Tam da bu sırada Suriyeli bir kadın enkazdan çıkarılıyor, kadın çıkarılır çıkarılmaz kepçenin üzerinden ses yükseliyor: “Tekbir!” Yanıt gecikmiyor: “Allahu Ekber.” Tam o anda bir kadın kurtarma görevlisi, “Yapmayın” diyor. Kadının sağlığı için uyarırken, enkaz altında bir başka ses olduğunu hatırlatıyor. Ama sesler devam ediyor: “Tekbir!” Yanıt yine gecikmiyor: “Allahu Ekber.” Kadının geçeceği koridorda yer almak için kurumlarının kıyafetlerini giyinen resmi görevliler mücadele ediyor, neyse ki kadın sağ salim ambulansa bindiriliyor ve hastaneye doğru yola çıkıyor.

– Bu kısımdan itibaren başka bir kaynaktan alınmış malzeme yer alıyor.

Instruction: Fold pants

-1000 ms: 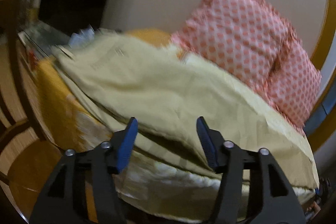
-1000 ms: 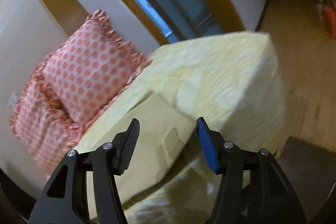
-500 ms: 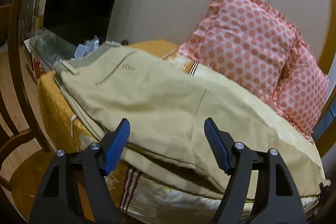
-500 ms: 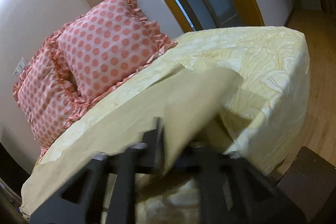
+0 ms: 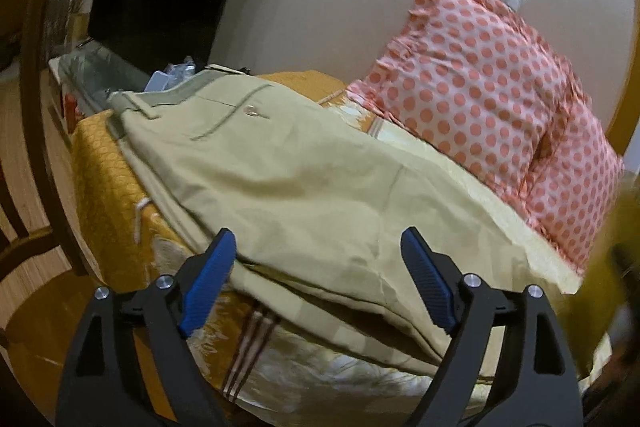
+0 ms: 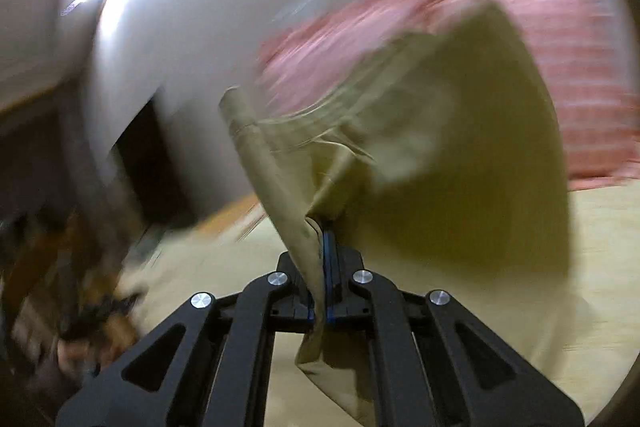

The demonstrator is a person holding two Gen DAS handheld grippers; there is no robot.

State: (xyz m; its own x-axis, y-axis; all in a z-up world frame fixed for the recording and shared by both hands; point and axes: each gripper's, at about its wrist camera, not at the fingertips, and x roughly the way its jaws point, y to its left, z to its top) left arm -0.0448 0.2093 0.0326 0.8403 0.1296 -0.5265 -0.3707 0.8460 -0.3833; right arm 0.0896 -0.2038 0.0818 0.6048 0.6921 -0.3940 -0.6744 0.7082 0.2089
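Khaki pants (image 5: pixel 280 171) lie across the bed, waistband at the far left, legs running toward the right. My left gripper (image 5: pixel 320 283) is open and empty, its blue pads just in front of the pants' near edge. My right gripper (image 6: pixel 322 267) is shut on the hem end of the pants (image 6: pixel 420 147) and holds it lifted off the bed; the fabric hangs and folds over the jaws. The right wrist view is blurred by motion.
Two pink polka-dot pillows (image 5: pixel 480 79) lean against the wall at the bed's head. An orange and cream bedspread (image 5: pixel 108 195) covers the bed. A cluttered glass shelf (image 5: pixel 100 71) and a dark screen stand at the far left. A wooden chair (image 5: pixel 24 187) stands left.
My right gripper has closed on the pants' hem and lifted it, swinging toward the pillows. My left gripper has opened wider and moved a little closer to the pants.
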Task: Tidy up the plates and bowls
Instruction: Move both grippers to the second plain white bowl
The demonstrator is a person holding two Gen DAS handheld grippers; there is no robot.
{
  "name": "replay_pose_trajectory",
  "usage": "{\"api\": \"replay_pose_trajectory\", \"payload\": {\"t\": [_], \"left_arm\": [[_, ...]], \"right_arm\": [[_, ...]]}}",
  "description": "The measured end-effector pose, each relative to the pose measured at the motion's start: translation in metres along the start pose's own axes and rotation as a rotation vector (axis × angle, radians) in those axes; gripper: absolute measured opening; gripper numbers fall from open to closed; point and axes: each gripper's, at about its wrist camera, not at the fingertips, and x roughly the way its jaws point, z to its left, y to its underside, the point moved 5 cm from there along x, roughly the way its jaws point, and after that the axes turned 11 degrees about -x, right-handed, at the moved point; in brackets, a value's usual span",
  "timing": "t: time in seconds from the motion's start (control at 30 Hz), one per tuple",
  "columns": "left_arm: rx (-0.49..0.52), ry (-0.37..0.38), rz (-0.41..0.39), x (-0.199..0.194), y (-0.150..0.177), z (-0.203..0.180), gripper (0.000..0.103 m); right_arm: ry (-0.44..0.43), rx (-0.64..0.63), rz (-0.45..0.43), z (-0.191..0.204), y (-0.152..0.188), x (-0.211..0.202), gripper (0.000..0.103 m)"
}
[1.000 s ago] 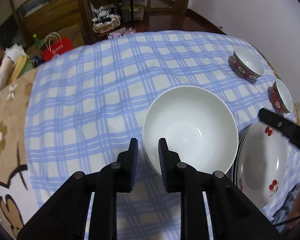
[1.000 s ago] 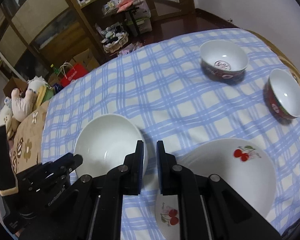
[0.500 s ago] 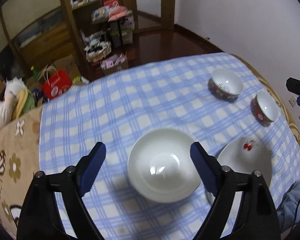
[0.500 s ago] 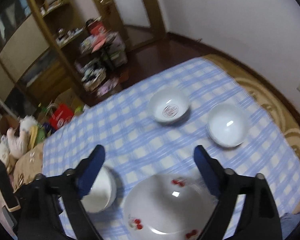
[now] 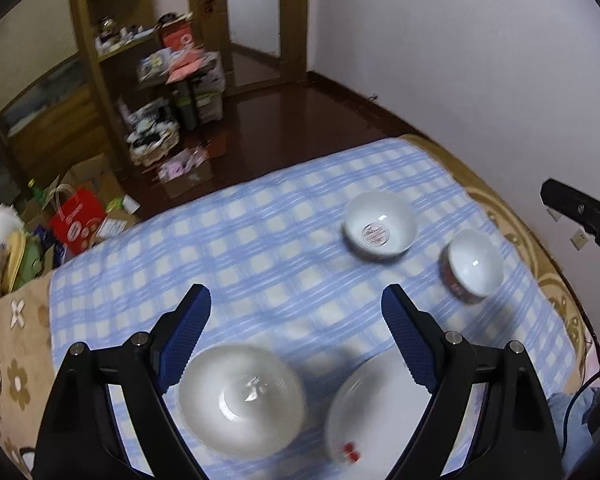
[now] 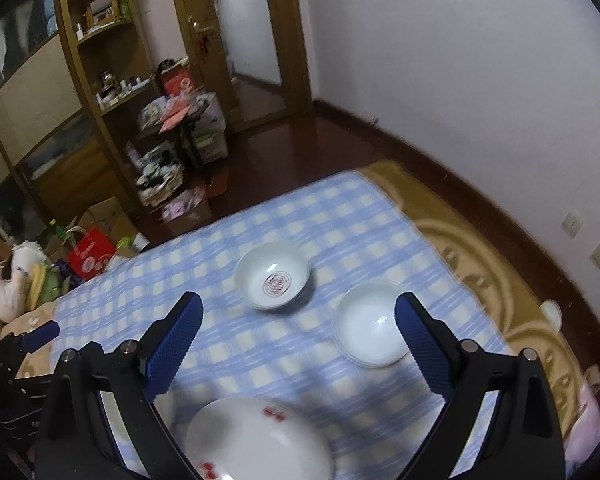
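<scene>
On the checked cloth (image 5: pixel 260 248), left to right: one white bowl (image 5: pixel 240 400), one plate (image 5: pixel 380 404), two small bowls (image 5: pixel 379 231) (image 5: pixel 475 265). Left tongs (image 5: pixel 296 304) and right tongs (image 6: pixel 299 312) hover above, both released, holding nothing.

Large bowl (image 5: pixel 240 400): glossy white ceramic.
Plate (image 6: pixel 260 440): glossy ceramic, red print.
Tablecloth (image 5: pixel 260 248): matt checked cloth.
Finger pads (image 5: pixel 186 334): blue textured rubber.
Floor (image 6: pixel 300 140): glossy dark wood.
</scene>
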Motion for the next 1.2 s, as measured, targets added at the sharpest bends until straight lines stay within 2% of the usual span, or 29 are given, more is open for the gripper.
{"api": "replay_pose_trajectory", "payload": {"t": [0.1, 0.37, 0.67, 0.8, 0.9, 1.1, 1.17, 1.2], "left_arm": [[0.007, 0.006, -0.027, 0.005, -0.006, -0.022, 0.086], [0.040, 0.048, 0.002, 0.031, -0.014, -0.073, 0.086], [0.088, 0.090, 0.049, 0.072, -0.009, -0.127, 0.086], [0.097, 0.101, 0.052, 0.091, -0.008, -0.142, 0.086], [0.113, 0.092, 0.073, 0.106, -0.005, -0.153, 0.086], [0.140, 0.103, 0.119, 0.135, 0.007, -0.171, 0.086], [0.158, 0.106, 0.138, 0.143, 0.014, -0.177, 0.086], [0.166, 0.104, 0.134, 0.145, 0.017, -0.179, 0.086]], "right_arm": [[0.010, 0.022, -0.033, -0.018, -0.011, -0.004, 0.101], [0.022, 0.022, -0.036, -0.057, -0.025, 0.009, 0.101], [0.032, 0.078, -0.001, -0.096, -0.009, 0.054, 0.101], [0.061, 0.073, 0.058, -0.110, 0.006, 0.078, 0.100], [0.036, 0.111, 0.085, -0.121, 0.014, 0.091, 0.095], [-0.016, 0.167, 0.144, -0.130, 0.032, 0.116, 0.092], [-0.038, 0.182, 0.173, -0.132, 0.039, 0.125, 0.079], [-0.041, 0.189, 0.193, -0.132, 0.042, 0.131, 0.076]]}}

Soluğu Erzurumlu işçilerin yanında alıyoruz. Öfkeyle karışık kırgınlıkları gözlerinden okunuyor. Yanaşıp “Ne oldu?” diye soruyoruz, enkazdan çıkarılan kadını kendilerinin tespit ettiğini, aynı enkazdan çok sayıda hayatını kaybeden yurttaşı çıkardıklarını anlatıyor. Yaşayan kadını tespit ettiklerinde bir anda etraflarının kalabalıklaştığını, jandarmanın kendilerini enkazdan indirdiğini söylüyor. Ama yine de ekliyor: “Canlı çıksın da kimin çıkardığı önemli değil.”
Enkazın başından ayrılıyoruz, Türkmenbaşı Caddesi’ndeki Maruf Celli Apartmanı’nın önüne geliyoruz. Burada tam 36 saat geçireceğiz. Bu enkazın altında üç milletten insanlar bulunuyor…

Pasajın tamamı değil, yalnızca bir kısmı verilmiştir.